The PHY Working Group is chartered to specify high-speed physical layer designs to support multiple application requirements. The first specification developed by the PHY WG was targeted primarily to support the requirements of camera and display applications. The resulting standard, D-PHY, is a low-power, differential signaling solution with a dedicated clock lane and one or more (scalable) data lanes. To support longer term requirements for more advanced applications, the PHY WG has released and continues to develop higher speed, low-power, embedded clock designs. M-PHY® uses differential signaling (on two wires) and supports several industry specifications developed by MIPI as well as other partner organizations. C-PHY provides camera and display applications with 3 phase encoding on a three-wire interface.
Click here for more information on UniPort-M. — www.mipi.org/mphyunipro
The physical layer, or PHY, is the heart of any advanced, serial interconnect standard. Very different peripherals often share similar requirements at the PHY level. Recognizing this, MIPI® developed a single D-PHY specification as a re-usable physical layer solution upon which MIPI camera interfaces, display panel interfaces, and general-purpose high-speed/low-power interfaces could be based. This helped streamline the development of multiple standards in MIPI, but also benefits the companies implementing these interfaces in semiconductor products, since much of the PHY engineering investment can be re-used on subsequent designs.
MIPI D-PHY delivers up to 2.5 Gbps per lane via an advanced source-synchronous, differential SLVS design which is scalable to the number of lanes required by the application—data lanes can optionally operate bidirectionally as needed. It meets the demanding requirements of low-power, low-noise-generation, and high-noise immunity which mobile phone designs demand.
The PHY Working Group has successfully launched M-PHY v3.0, the next step in the multiple high-speed GEAR roadmap, with bandwidth speeds reaching ~5.8 Gigabits per second per lane. The group continues its work on M-PHY to increase high speed bandwidth.
MIPI M-PHY is a high-frequency, low-power physical layer defined by MIPI Alliance Specification for M-PHYSM. The M-PHY can be used as a physical layer for many applications, including interfaces for display, camera, audio, video, memory and storage, power management and communication between Baseband and RFIC. By using efficient BURST mode operation with scalable speeds, significant power savings can be obtained. Selection of signal slew rate and amplitude allows reduction of EMI/RFI, while maintaining low bit error rates.

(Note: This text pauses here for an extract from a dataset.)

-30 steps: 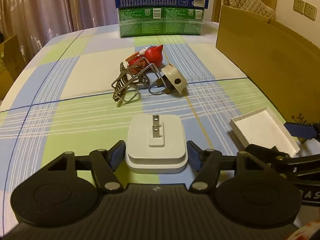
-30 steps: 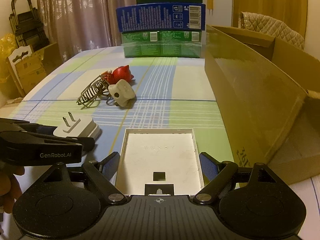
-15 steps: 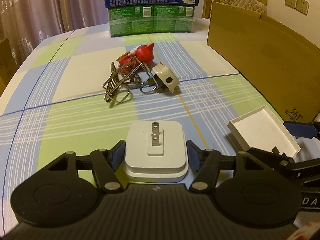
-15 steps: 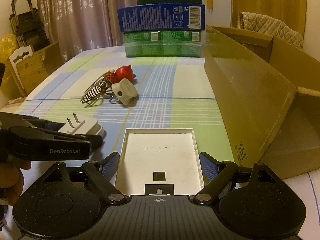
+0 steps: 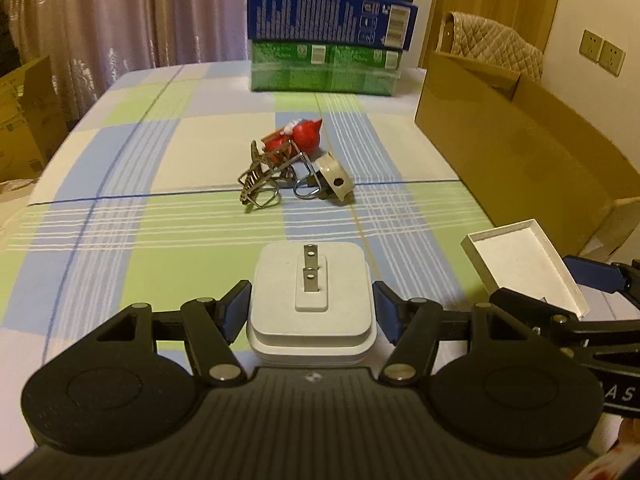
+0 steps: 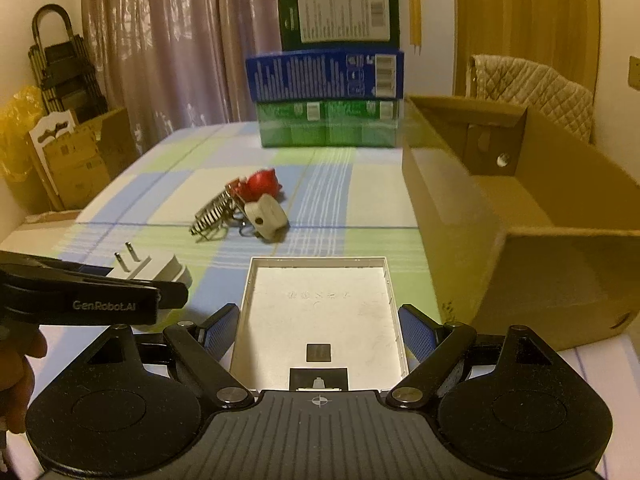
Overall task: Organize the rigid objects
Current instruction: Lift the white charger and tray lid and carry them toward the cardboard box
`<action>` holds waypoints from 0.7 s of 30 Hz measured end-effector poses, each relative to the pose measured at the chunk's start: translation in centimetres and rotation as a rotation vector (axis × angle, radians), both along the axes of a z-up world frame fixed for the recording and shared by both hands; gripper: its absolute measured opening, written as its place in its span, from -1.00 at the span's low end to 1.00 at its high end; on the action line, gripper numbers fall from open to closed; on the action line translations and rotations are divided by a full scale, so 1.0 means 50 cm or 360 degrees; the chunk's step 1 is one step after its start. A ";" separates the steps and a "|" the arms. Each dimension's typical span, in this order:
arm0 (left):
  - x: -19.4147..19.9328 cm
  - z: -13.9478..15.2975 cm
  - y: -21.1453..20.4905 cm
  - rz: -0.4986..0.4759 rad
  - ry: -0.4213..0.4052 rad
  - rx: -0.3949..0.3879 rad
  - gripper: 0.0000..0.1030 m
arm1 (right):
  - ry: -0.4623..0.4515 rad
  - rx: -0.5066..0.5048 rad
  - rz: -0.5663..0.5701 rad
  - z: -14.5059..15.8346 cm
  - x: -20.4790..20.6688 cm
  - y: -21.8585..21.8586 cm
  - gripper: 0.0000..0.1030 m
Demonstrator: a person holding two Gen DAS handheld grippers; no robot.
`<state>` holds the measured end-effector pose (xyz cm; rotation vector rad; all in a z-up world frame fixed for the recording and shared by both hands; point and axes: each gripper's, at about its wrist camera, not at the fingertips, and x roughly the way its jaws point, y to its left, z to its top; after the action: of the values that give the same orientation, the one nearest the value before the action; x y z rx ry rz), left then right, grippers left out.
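Observation:
A white plug adapter (image 5: 312, 280) with two metal prongs pointing up sits between the blue pads of my left gripper (image 5: 311, 312), which is shut on its sides and holds it above the checked tablecloth (image 5: 160, 240). My right gripper (image 6: 318, 332) is shut on a shallow white box tray (image 6: 320, 300), open side up, also held off the table. In the right wrist view the adapter (image 6: 160, 272) shows at the left. In the left wrist view the tray (image 5: 520, 264) shows at the right.
Mid-table lie a red toy (image 5: 300, 140), a wire spring piece (image 5: 260, 184) and a beige cap (image 5: 334, 178), touching one another. An open cardboard box (image 6: 520, 216) stands along the right. Stacked blue and green cartons (image 5: 328, 52) stand at the far end.
Both grippers have risen with the adapter and the tray in them, so the table looks lower and farther. The left pads have closed in against the adapter's sides.

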<state>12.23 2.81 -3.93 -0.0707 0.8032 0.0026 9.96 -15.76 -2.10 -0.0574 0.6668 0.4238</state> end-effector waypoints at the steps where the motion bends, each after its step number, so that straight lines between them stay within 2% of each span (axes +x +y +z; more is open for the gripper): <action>1: -0.008 0.009 -0.003 0.0004 -0.0005 0.0000 0.17 | -0.0008 0.0005 -0.0001 0.009 -0.008 -0.003 0.60; 10: -0.070 0.075 -0.036 0.0025 -0.0054 -0.0006 0.17 | -0.0052 0.0022 -0.0004 0.061 -0.056 -0.026 0.60; 21: -0.122 0.119 -0.058 0.0031 -0.0079 0.0005 0.17 | -0.0090 0.0034 -0.0030 0.103 -0.091 -0.059 0.60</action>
<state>6.13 -0.08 2.00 -0.0754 0.7529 0.0205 5.39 -18.71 3.02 -0.0429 0.6069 0.4098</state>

It currently supports the following MIPI Specifications: DigRF v4, CSI-3, UniPro, and LLI. By special agreement with JEDEC, JC-64.1 Universal Flash Storage (UFS) uses UniPort-M, the combination of the M-PHY physical layer and MIPI UniPro Specifications. On June 20th, 2012, MIPI and the USB 3.0 Promoter Group announced the availability of the SuperSpeed Inter-Chip (SSIC) specification. SSIC utilizes the MIPI M-PHY physical layer with the SuperSpeed USB protocol and software layers to achieve high speeds and low power.
The most recent design to join the MIPI physical layer roadmap, C-PHY uses 3 phase encoding on a unidirectional three-wire interface to camera and display applications. It does not require a separate clock lane and provides flexibility to assign individual lanes in any combination to any port on the application processor via software control. Due to similarities in basic electrical specifications, C-PHY and D-PHY can be implemented on the same device pins. 3-phase symbol encoding technology delivers approximately 2.28 bits per symbol over a three-wire group of conductors per lane. This enables higher data rates at a lower toggling frequency, further reducing power.